The Chilcot report is an admirable effort to reflect on history and learn its lessons. I wish and pray that other allied forces, particularly the US, follow in the UK’s footsteps. This is a crucial moment in history as Iraq and surrounding countries face further instability and insecurity. The world must listen to the Chilcot report’s lessons before any further military intervention in the region.
Yeah, Trump could bring about a moment in history. Oh, a "great" moment in history? Well, I'm sure he'd call it great. He loves that word.
Bullying, using bullying?trpmb6 wrote:What I'm saying is that he has been successful at achieving what he wants to do, using the methods he has.
Oh, you noticed that.trpmb6 wrote:I do find it kind of.. i don't know, bombastic of us, as a nation that we continue to tell other nations they can't have nuke's, while we have them. If you look at it from Iran and NK's perspective it's kind of not fair really.

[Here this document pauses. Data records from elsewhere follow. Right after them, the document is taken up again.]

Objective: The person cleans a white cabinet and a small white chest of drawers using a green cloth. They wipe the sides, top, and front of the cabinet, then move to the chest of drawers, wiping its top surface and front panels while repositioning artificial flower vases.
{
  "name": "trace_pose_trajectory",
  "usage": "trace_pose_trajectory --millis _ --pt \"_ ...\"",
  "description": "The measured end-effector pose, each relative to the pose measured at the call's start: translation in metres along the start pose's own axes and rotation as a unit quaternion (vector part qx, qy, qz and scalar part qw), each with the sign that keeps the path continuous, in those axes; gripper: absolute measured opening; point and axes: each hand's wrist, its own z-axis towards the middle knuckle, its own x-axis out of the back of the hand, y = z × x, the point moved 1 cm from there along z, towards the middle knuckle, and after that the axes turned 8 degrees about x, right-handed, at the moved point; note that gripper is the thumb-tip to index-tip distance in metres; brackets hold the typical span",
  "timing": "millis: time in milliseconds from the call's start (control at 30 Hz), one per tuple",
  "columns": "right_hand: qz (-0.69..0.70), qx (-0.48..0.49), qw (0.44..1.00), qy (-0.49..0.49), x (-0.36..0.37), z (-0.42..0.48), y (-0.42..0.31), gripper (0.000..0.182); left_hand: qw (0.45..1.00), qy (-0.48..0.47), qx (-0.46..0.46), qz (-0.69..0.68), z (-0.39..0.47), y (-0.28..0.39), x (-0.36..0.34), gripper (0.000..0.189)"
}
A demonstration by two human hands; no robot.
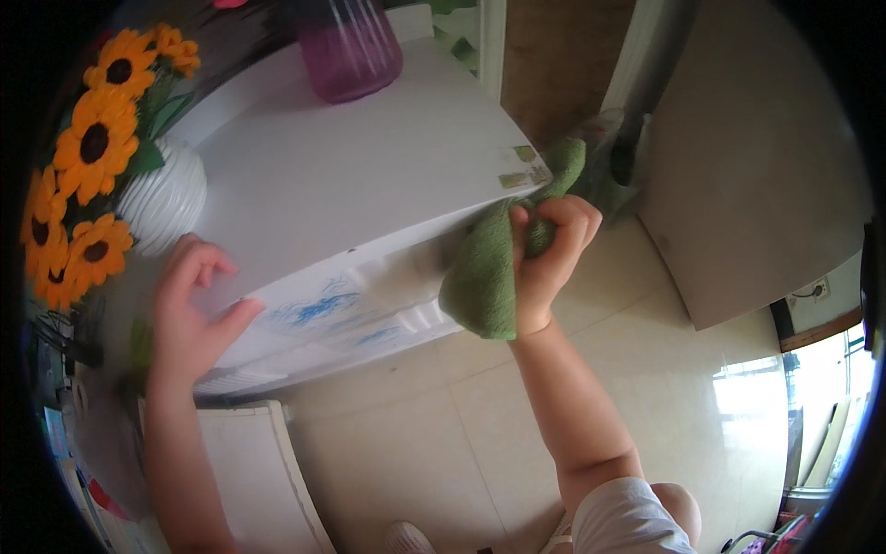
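My right hand (pixel 554 256) is closed on a bunched green cloth (pixel 481 277) at the right front corner of a white cabinet (pixel 346 173). Part of the cloth hangs down beside my wrist, and another part sticks up past the fingers near the corner. Over the cabinet's left front edge is my left hand (pixel 201 298), its thumb and curled fingers apart with nothing between them. Whether it touches the cabinet I cannot tell. Blue scribbles (pixel 318 308) mark the cabinet's front, and worn stickers (pixel 516 180) sit near its right corner.
A purple glass vase (pixel 349 55) stands at the cabinet's back. On the left is a ribbed white vase (pixel 169 194) with artificial sunflowers (pixel 93 143). A white box-like piece (pixel 242 471) stands below my left hand. A large grey-brown panel (pixel 754 166) rises at right, beside a plastic bag (pixel 602 166).
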Motion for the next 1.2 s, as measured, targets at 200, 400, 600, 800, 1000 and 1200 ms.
trace_pose_trajectory --millis 200,400,600,800,1000,1200 --pt "0.084 -0.321 0.939 0.09 0.037 0.001 0.078 0.018 0.999 0.003 -0.016 -0.05 0.005 0.003 -0.001 0.038" --pt "0.032 -0.135 0.989 0.043 0.031 0.0 0.011 0.019 1.0 0.015 -0.015 -0.012 0.002 -0.002 0.001 0.038" --pt "-0.07 -0.039 0.997 0.007 -0.004 0.006 -0.026 0.022 1.0 -0.003 0.011 -0.015 0.003 0.0 0.001 0.038" --pt "-0.027 0.036 0.992 -0.118 -0.04 -0.036 -0.097 0.018 1.0 -0.011 -0.01 -0.001 0.008 0.003 -0.003 0.034" --pt "-0.045 0.02 0.998 -0.044 -0.007 -0.001 -0.038 0.023 0.993 0.022 -0.113 -0.018 -0.006 -0.014 0.014 0.017" --pt "-0.062 0.033 0.997 -0.031 -0.024 -0.015 -0.061 0.018 0.935 0.287 -0.071 -0.196 -0.083 -0.007 -0.018 0.004"
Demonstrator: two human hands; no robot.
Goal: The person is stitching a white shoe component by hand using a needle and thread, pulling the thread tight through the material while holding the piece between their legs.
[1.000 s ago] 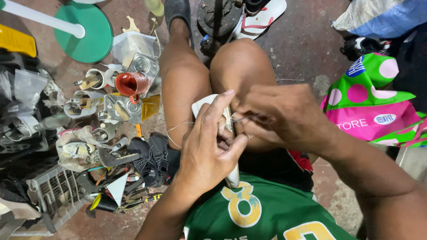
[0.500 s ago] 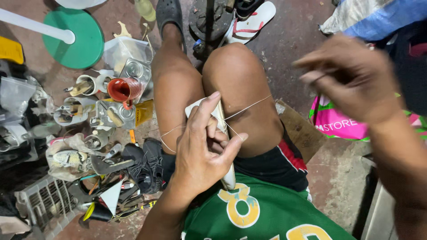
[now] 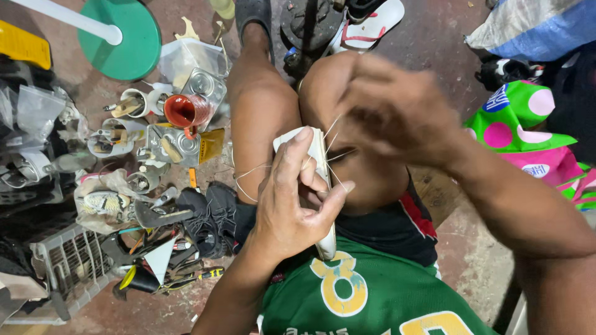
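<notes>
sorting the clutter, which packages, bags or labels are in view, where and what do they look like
Printed bag: right of the knees, green with pink dots, magenta below.
Clear plastic bags: far left, crumpled.
Yellow packet: flat, by the tins.
Blue-grey sack: top right.

Single view from a head-worn camera, looking steeply down over the wearer's own chest and lap at close range. The green jersey [image 3: 372,298] fills the bottom of the frame; the bare knees [image 3: 261,111] extend toward the top centre. The left hand [image 3: 292,205] sits at centre and the right hand [image 3: 397,111], blurred, at upper right, both very near the lens. The floor with a clutter of tins and tools [image 3: 155,142] occupies the left side; a dotted green bag [image 3: 515,118] marks the right edge.
</notes>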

I think we in "the west" have been reading and watching Disney versions of too many fairy tales in which being the big, strong guy and winning the fight means you were the good guy all along. That whole Manifest Destiny thing gives me the creeps.
To truly appreciate the weight of this victory, it is worth illustrating a key concept in the history of the US’s dealings with its indigenous peoples. For hundreds of years now, it has repeatedly and almost without exception sacrificed their rights in the name of progress. This is underpinned by an especially pernicious ideology: “manifest destiny”.
While the origins of the phrase are disputed, the idea behind manifest destiny is relatively simple: white Americans have the God-given right and duty to spread their values and way of life across the continent and beyond. As historian Reginald Horsman noted, this phrase was merely the articulation of an ideology that had long driven the actions of European colonisers.
In the first year of his presidency, Andrew Jackson embedded this ideology into US government policy in the form of the Indian Removal Act (1830), officially endorsing the view that indigenous peoples and civilisation were incompatible.
With few exceptions, throughout the 19th and much of the 20th century the US government treated indigenous peoples as obstacles to progress. This agenda was advanced by assorted policies, from the Dawes Act (1887), which almost halved indigenous landholdings, to the introduction of boarding schools that punished indigenous children for speaking their language, to the termination policies of the 1950s and 1960s, which sought to destroy tribal sovereignty and assimilate indigenous people into “mainstream” US culture.
Yep. Creepy. Almost makes someone who saw all the fuss about Iraq being behind 9/11 back in 2002 wonder why we're suddenly hearing all this fuss about iran being behind 9/11. Heck, if I knew about Agent Orange and My Lai and Fallujah I might even go so far as to say I don't trust the US government and I think using "free" to mean "under US control" is downright dishonest, so it's a good job I never found out about any of them, isn't it? Probably also a good job I didn't find out about Agent Orange while eating, or US foreign policy might owe me a new keyboard and carpet, and I doubt they'd pay. Even the US Navy people exposed to the stuff are still trying to get compensation for it, so I'd be a long way back in the queue.